İlker Çatak already has a Student Academy Award under his belt - and now, nearly ten years later, the director, who grew up in Germany and Turkey, is in the running for the Best International Feature Film award for his social drama “The Teachers’ Lounge”. The film, about a conflict at school that spirals out of control, has already won multiple prizes, including the German Film Award. Now “The Teachers’ Lounge” is vying with four other films in the Best International Feature Film category at the Oscars, the section in which the German anti-war film ”All Quiet on the Western Front” won the world’s most coveted film trophy in 2023.

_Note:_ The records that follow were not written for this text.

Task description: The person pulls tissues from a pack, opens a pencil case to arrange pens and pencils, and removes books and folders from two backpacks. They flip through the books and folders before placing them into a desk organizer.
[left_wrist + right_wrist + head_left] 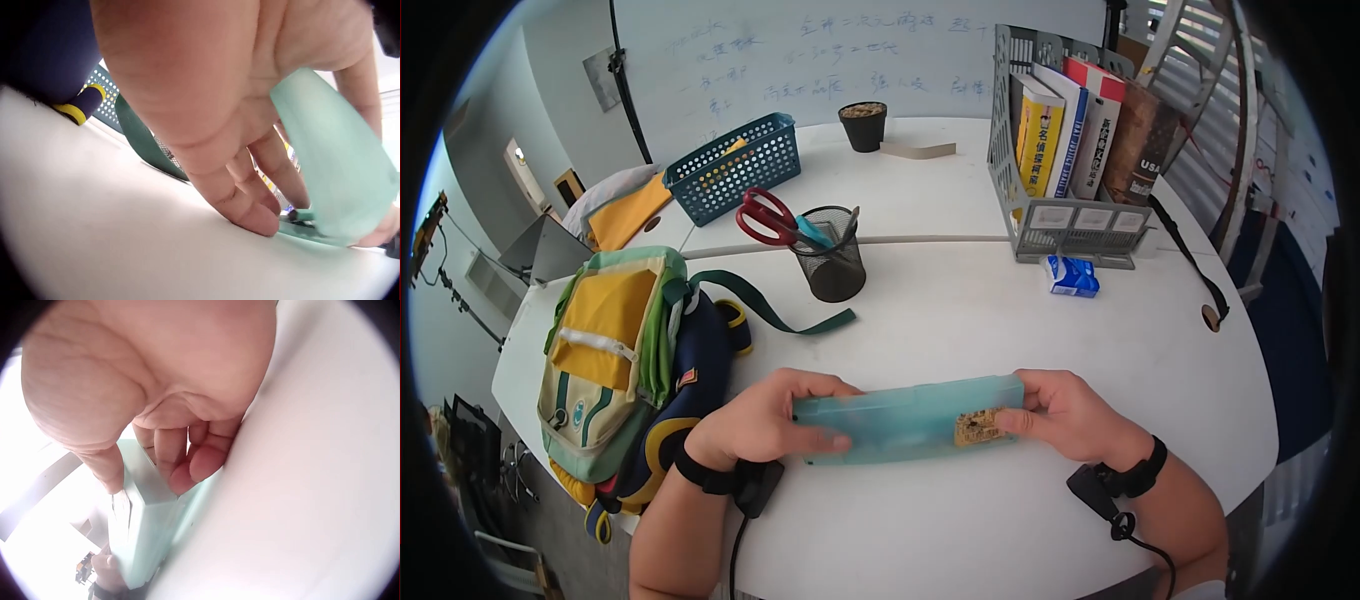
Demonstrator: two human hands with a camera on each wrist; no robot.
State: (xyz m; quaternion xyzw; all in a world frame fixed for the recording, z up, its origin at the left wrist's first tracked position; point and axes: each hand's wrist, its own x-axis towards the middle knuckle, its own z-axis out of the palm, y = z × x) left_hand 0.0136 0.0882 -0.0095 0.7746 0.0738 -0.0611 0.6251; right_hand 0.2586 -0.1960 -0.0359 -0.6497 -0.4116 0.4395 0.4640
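Note:
Both hands hold a long translucent teal plastic pencil case [895, 418] low over the near part of the table. My left hand [760, 422] grips its left end, thumb across the near face and fingers behind. At the other end my right hand [1078, 415] pinches it, with the thumb on a brown patterned sticker [975, 428]. In the right wrist view the fingers curl behind the case [147, 519], and a thin teal part shows beneath, near the tabletop. The left wrist view shows the case [334, 162] tilted, a teal edge under it by the fingertips.
A yellow-and-green backpack [605, 340] lies at the left, its dark green strap [785, 318] reaching inward. Further back stand a mesh pen cup [832, 270] with red scissors, a teal basket [735, 170], a potted plant [863, 128], a grey book rack [1080, 225] and a blue packet [1070, 276].

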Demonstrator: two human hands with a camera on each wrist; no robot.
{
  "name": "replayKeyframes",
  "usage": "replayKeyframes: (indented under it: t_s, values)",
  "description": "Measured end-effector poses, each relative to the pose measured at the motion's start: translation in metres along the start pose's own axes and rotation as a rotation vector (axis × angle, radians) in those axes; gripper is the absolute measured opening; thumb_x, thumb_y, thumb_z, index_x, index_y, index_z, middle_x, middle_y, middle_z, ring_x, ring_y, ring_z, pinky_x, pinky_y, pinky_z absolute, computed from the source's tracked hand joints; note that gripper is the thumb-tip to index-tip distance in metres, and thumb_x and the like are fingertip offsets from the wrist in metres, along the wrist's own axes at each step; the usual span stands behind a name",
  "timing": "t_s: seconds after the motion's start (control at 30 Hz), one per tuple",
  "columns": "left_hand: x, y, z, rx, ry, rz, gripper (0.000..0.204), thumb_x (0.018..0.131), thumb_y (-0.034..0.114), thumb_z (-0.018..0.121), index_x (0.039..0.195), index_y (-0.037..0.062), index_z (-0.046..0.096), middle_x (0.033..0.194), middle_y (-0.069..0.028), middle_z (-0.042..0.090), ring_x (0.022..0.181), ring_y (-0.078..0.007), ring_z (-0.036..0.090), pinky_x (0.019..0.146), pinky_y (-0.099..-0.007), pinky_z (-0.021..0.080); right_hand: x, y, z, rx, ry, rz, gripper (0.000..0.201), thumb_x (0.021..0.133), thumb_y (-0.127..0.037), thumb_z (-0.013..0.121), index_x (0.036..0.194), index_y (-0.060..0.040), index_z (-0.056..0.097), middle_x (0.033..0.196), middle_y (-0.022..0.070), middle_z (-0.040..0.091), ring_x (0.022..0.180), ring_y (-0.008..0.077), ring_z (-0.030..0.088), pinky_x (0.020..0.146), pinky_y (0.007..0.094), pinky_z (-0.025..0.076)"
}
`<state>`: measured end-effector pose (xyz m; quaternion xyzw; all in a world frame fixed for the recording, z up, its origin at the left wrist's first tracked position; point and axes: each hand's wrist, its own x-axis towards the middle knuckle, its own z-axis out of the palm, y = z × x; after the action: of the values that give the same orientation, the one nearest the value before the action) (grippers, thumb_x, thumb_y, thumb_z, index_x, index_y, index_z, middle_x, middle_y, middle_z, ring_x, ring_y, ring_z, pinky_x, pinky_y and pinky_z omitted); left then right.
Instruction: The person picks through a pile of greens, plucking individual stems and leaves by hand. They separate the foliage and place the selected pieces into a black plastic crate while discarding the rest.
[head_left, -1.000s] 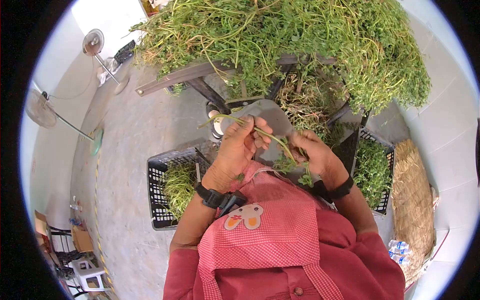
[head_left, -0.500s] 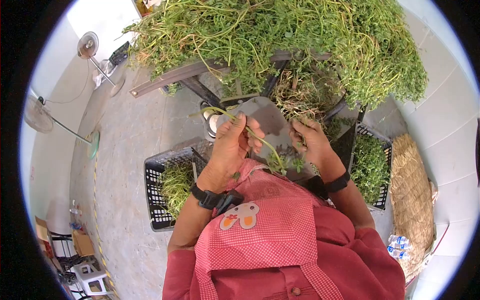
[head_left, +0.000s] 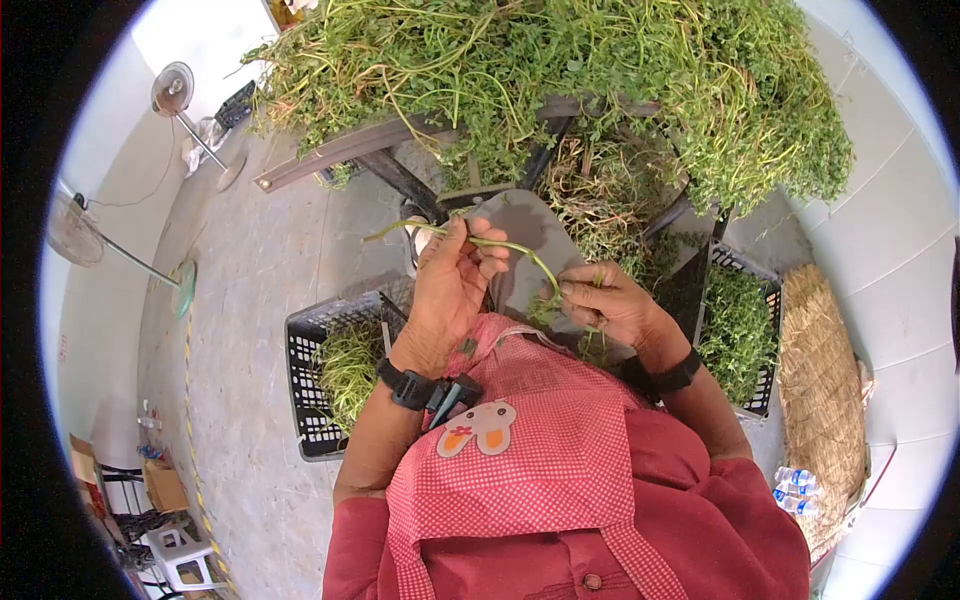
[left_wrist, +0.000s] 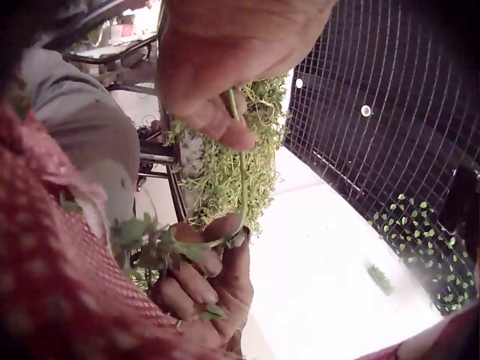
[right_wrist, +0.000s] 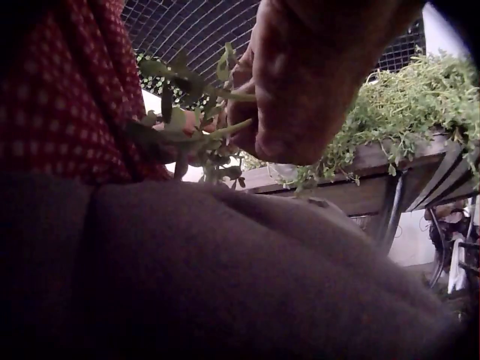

German Film Award for “The Teachers’ Lounge”
German Film Award for “The Teachers’ Lounge” © picture alliance / dpa

“The Teachers’ Lounge” by İlker Çatak versus “Perfect Days” by Wim Wenders

Germany’s Oscar bid centres around a young teacher, played by the actress Leonie Benesch, who is keen to find out who is behind a series of thefts at her school and decides to make a covert video recording in the staff room. German Films, which represents German cinema abroad, initially selected the drama from among the other German submissions in August 2023. “By nominating ‘The Teachers’ Lounge’, the jury has chosen a highly topical, universal feature film that is impossible to resist,” stated German Films. “Ilker Çatak takes the microcosm of a school as the setting for social processes of erosion in the post-factual age.”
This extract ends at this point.